Reputation: 1286
Say I have a dataset with 10000 movies in https://bpaste.net/show/05fa224794e4, with an ercerpt of the dataset being
tt0111161 The Shawshank Redemption (1994) 1994 9.2 619479 142 mins. Crime|Drama
tt0110912 Pulp Fiction (1994) 1994 9.0 490065 154 mins. Crime|Thriller
tt0137523 Fight Club (1999) 1999 8.8 458173 139 mins. Drama|Mystery|Thriller
tt0133093 The Matrix (1999) 1999 8.7 448114 136 mins. Action|Adventure|Sci-Fi
tt1375666 Inception (2010) 2010 8.9 385149 148 mins. Action|Adventure|Sci-Fi|Thriller
tt0109830 Forrest Gump (1994) 1994 8.7 368994 142 mins. Comedy|Drama|Romance
tt0169547 American Beauty (1999) 1999 8.6 338332 122 mins. Drama
tt0499549 Avatar (2009) 2009 8.1 336855 162 mins. Action|Adventure|Fantasy|Sci-Fi
tt0108052 Schindler's List (1993) 1993 8.9 325888 195 mins. Biography|Drama|History|War
tt0080684 Star Wars: Episode V - The Empire Strikes Back (1980) 1980 8.8 320105 124 mins. Action|Adventure|Family|Sci-Fi
tt0372784 Batman Begins (2005) 2005 8.3 316613 140 mins. Action|Crime|Drama|Thriller
tt0114814 The Usual Suspects (1995) 1995 8.7 306624 106 mins. Crime|Mystery|Thriller
tt0102926 The Silence of the Lambs (1991) 1991 8.7 293081 118 mins. Crime|Thriller
tt0120338 Titanic (1997) 1997 7.4 284245 194 mins. Adventure|Drama|History|Romance
I have this gist of code that loads my dataset and performs some changes to it
import pandas as pd
import numpy as np
headers = ['imdbID', 'title', 'year', 'score', 'votes', 'runtime', 'genres']

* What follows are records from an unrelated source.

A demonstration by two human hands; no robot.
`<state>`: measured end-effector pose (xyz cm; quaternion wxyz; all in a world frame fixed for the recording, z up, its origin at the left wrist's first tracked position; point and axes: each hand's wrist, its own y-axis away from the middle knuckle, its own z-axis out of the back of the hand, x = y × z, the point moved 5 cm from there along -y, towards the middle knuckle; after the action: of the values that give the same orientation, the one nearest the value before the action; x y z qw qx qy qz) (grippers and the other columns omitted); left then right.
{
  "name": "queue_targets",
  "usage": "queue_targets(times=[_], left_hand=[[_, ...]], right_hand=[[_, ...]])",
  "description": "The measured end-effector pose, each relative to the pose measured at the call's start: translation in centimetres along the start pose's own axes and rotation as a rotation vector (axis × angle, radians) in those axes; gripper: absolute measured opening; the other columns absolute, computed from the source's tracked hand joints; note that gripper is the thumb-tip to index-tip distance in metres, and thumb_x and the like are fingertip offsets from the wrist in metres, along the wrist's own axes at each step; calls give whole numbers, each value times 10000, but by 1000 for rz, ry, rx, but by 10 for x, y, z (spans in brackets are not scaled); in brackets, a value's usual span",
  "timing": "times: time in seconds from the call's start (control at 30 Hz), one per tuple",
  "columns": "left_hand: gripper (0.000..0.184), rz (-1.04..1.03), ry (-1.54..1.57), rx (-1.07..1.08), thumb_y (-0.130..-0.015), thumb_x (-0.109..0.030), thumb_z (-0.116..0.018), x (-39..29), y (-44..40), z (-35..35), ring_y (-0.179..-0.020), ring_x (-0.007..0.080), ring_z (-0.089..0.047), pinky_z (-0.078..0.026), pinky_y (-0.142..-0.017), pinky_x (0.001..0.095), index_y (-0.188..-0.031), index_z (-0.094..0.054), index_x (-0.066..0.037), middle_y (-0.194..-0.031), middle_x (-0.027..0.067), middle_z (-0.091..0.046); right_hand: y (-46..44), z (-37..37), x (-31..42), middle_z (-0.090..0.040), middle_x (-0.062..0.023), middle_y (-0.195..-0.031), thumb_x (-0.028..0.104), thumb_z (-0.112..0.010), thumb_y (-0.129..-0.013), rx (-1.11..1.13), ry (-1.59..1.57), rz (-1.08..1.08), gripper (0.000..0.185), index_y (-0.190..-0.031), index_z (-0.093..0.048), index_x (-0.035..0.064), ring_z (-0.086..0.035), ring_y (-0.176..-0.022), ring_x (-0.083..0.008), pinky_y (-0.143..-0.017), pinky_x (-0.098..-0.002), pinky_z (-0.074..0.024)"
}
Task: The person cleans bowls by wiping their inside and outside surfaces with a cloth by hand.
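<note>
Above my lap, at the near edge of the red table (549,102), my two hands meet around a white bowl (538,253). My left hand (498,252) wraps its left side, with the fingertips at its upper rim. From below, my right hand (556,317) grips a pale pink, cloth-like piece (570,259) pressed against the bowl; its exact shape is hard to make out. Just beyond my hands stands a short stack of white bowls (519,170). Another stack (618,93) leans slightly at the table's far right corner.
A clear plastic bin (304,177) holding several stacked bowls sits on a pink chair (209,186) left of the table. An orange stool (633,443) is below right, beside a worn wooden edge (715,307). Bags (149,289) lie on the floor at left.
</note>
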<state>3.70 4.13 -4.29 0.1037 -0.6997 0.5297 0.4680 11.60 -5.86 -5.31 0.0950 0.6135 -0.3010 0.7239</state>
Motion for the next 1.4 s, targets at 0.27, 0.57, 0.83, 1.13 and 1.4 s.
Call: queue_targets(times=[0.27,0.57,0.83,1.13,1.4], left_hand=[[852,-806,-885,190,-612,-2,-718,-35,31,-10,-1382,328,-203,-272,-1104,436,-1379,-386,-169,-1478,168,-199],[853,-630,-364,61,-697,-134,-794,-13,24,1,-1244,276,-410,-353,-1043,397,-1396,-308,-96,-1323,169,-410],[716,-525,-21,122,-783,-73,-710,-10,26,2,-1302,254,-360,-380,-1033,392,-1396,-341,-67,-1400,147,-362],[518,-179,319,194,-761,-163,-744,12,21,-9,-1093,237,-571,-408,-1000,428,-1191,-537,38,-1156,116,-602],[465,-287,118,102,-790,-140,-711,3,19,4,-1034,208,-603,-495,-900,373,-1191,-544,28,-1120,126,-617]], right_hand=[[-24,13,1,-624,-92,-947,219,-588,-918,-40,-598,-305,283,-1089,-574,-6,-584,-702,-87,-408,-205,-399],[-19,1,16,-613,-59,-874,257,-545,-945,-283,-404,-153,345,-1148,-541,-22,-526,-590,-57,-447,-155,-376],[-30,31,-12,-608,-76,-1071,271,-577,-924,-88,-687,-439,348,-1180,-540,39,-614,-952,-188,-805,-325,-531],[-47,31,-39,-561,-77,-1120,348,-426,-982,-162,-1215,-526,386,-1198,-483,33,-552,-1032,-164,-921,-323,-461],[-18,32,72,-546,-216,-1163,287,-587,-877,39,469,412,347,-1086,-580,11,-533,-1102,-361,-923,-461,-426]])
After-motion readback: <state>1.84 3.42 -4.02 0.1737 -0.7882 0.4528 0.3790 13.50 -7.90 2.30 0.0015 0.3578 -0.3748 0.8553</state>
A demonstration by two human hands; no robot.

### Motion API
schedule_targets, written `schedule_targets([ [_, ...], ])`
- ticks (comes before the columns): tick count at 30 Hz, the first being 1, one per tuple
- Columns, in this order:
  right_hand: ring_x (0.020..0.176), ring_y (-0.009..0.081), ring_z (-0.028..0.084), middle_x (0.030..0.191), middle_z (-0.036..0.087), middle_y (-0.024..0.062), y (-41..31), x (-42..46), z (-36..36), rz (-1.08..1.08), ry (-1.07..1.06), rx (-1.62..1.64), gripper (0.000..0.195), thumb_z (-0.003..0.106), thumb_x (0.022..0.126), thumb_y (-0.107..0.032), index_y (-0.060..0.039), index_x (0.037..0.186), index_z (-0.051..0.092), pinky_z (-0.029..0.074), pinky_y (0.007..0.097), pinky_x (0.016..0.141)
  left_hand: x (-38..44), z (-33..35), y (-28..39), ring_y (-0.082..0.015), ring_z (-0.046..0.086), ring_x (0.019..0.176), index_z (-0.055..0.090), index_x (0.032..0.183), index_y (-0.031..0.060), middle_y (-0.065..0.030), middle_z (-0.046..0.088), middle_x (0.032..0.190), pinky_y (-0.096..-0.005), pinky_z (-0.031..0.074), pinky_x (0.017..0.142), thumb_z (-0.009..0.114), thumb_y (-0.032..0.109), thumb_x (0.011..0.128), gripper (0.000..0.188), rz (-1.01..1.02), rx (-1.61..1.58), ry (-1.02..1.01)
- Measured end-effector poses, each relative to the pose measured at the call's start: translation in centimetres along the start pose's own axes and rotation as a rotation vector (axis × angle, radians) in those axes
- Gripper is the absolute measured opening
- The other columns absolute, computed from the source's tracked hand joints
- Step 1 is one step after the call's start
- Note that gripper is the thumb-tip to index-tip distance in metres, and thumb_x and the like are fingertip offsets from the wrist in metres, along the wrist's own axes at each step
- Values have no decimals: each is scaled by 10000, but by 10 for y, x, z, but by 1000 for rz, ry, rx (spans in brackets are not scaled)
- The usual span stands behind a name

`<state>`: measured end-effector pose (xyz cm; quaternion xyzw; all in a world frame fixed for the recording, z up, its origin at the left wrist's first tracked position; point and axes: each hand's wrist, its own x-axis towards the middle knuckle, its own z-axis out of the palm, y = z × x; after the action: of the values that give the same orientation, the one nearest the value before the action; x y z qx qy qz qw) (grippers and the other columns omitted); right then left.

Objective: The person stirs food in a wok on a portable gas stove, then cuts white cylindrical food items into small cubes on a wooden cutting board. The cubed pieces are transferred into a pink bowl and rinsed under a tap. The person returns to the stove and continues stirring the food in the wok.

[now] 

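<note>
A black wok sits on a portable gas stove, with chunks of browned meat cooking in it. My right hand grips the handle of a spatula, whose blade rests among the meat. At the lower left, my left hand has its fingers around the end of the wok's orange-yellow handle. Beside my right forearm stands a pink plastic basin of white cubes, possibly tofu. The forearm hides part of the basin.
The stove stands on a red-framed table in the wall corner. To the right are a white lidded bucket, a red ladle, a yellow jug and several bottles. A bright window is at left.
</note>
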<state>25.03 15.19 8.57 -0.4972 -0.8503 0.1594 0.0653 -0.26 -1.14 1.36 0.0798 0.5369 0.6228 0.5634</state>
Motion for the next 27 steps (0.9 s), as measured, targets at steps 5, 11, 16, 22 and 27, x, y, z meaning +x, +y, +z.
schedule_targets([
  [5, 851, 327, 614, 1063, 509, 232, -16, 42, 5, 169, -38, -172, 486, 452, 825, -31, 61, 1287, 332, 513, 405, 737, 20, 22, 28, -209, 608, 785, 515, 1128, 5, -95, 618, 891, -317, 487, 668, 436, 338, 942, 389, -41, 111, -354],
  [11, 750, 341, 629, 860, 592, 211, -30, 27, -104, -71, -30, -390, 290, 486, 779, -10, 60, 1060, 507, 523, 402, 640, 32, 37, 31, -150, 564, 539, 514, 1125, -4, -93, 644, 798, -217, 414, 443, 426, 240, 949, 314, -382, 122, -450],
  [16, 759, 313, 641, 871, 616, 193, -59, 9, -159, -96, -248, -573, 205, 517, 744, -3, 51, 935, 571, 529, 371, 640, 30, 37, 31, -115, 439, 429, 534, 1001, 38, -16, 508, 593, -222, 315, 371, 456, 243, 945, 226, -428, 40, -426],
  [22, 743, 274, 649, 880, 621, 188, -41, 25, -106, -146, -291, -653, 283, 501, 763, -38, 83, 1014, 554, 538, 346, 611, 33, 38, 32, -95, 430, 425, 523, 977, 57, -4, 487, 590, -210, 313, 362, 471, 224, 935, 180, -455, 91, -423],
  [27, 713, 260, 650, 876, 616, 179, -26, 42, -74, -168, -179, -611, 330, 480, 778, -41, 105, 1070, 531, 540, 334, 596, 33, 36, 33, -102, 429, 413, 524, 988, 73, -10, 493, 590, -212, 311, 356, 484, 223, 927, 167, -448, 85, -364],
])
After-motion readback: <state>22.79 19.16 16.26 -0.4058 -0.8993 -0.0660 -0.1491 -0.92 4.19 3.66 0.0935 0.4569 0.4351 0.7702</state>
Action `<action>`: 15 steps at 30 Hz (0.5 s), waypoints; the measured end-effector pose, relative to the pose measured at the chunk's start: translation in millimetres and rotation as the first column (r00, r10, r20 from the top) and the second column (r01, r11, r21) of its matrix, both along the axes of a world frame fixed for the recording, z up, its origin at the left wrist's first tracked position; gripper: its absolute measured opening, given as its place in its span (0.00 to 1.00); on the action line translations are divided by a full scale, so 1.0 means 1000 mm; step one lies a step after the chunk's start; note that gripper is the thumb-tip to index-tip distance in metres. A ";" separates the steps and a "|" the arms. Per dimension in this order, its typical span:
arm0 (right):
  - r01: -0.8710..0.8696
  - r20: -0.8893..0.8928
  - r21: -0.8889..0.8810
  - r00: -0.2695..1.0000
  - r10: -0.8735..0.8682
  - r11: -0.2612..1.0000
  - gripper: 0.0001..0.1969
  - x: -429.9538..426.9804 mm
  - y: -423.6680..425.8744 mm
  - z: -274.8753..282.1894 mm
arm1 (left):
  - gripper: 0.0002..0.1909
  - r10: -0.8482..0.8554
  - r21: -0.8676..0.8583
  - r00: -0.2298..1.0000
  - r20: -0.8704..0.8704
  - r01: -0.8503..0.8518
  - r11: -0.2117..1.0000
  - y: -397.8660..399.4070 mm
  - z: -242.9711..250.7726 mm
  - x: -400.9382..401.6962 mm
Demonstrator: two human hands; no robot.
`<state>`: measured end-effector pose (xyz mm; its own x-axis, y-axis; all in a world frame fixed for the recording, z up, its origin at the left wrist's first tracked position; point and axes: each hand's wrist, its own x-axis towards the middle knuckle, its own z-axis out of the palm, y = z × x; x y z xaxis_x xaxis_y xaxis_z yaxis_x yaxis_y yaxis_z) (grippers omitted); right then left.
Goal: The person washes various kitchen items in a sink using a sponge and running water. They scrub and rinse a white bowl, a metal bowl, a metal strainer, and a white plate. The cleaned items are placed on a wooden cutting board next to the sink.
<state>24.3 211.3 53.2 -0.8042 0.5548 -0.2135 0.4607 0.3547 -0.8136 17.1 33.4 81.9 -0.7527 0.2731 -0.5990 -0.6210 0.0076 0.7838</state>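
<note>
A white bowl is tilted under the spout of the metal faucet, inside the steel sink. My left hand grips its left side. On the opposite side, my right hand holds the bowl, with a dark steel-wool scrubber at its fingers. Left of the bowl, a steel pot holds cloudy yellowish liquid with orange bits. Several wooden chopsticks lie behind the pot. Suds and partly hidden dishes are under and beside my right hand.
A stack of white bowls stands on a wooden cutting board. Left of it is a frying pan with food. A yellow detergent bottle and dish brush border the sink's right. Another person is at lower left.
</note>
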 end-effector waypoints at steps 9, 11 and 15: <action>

movies = pd.read_csv("imdb_top_10000.txt", sep="\t", header=None, names=headers, encoding='UTF-8')
movies.head()
one_hot_encoding = movies["genres"].str.get_dummies(sep='|')
movies = pd.concat([movies, one_hot_encoding], axis=1)
movies_top_250 = movies.sort_values('score', ascending=False).head(250)
Given this
I was thinking of a pivot table maybe? Here using only a subset of genre columns.
pd.pivot_table(movies_top_250, values=['votes', 'Action', 'Adult'], index='title', aggfunc=np.sum).sort_values('votes', ascending=False)
Action Adult votes
title
The Shawshank Redemption (1994) 0 0 619479
The Dark Knight (2008) 1 0 555122
Pulp Fiction (1994) 0 0 490065
The Godfather (1972) 0 0 474189
Fight Club (1999) 0 0 458173
The Lord of the Rings: The Fellowship of the Ri... 1 0 451263
The Matrix (1999) 1 0 448114
The Lord of the Rings: The Return of the King (... 1 0 428791
Inception (2010) 1 0 385149
The Lord of the Rings: The Two Towers (2002) 1 0 383113
Forrest Gump (1994) 0 0 368994
But this does not tell which genre has the majority of votes. Also
movies.groupby('genres').score.mean()
Returns something like
genres
Action 5.837500
Action|Adventure 6.152381
Action|Adventure|Animation|Comedy|Family|Fantasy 7.500000
Action|Adventure|Animation|Family|Fantasy|Sci-Fi 6.100000
Action|Adventure|Biography|Crime|History|Western 6.300000
Action|Adventure|Biography|Drama|History 7.700000
So I can't really grasp my head about this. For the first question, I'm thinking of getting something like
Genre mean_score votes_sum
Action 7.837500 103237
Adventure 6.152381 103226
Animation 5.500000 103275
Upvotes: 1
Views: 856
Reputation: 251
You can use this oneline solution (escaping linebreaks for pretty format only):
movies = \
(movies.set_index(mv.columns.drop('genres',1).tolist())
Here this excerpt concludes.